▶ _The problem_: Below is a listing; print exactly its lines from the one containing "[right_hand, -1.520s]" down to the one containing "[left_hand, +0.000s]", both inclusive, with every picture left out.

▶ _Recorded information_:

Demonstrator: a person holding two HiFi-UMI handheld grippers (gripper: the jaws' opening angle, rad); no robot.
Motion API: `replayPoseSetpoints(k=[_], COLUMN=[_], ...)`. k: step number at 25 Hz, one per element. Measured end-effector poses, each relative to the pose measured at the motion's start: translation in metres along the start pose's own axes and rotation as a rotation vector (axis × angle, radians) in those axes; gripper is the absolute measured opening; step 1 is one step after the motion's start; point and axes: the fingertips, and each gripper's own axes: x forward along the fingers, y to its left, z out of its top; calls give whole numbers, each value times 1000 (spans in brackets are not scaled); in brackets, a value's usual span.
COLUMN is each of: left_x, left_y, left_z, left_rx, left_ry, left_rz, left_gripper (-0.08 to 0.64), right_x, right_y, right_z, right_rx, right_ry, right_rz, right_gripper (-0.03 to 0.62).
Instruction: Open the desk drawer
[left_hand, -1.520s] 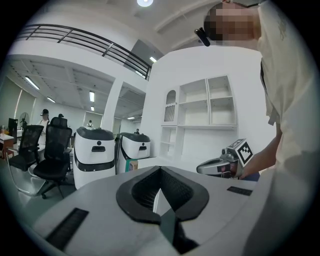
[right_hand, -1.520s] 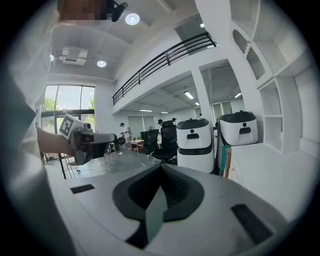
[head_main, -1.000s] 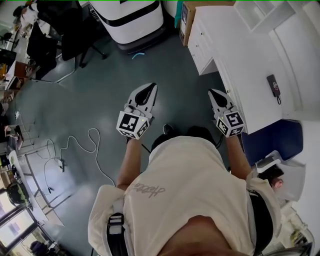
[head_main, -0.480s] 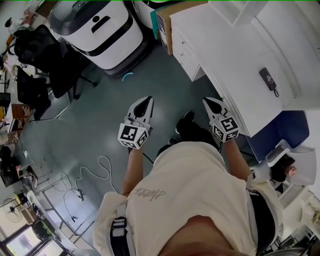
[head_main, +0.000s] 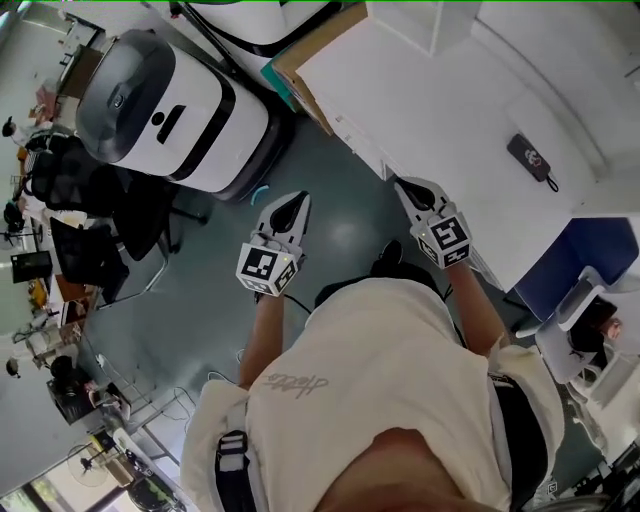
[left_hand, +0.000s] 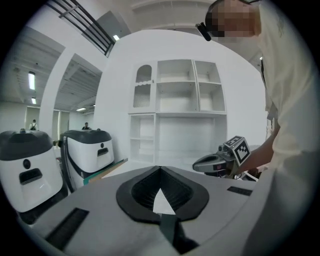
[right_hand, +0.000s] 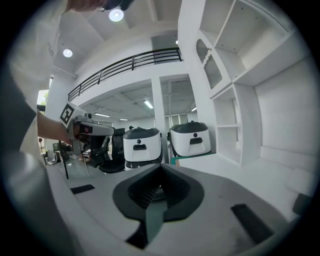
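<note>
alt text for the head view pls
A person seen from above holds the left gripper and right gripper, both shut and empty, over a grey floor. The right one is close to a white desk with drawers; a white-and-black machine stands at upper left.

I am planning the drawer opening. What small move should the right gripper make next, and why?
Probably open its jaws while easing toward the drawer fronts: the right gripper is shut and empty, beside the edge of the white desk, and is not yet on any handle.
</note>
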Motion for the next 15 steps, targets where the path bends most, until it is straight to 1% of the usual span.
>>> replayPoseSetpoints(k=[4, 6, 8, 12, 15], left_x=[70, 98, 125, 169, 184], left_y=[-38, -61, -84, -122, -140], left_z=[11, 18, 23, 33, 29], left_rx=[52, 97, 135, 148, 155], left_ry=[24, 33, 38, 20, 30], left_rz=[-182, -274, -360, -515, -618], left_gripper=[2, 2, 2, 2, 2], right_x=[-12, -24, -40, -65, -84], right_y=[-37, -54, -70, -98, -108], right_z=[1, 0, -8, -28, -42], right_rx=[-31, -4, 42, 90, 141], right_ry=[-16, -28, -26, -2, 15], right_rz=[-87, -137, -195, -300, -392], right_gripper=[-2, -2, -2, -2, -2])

▶ _Your response_:
[right_hand, -1.520s] 
[head_main, -1.000s] 
[head_main, -0.480s] 
[head_main, +0.000s] 
[left_hand, +0.000s] 

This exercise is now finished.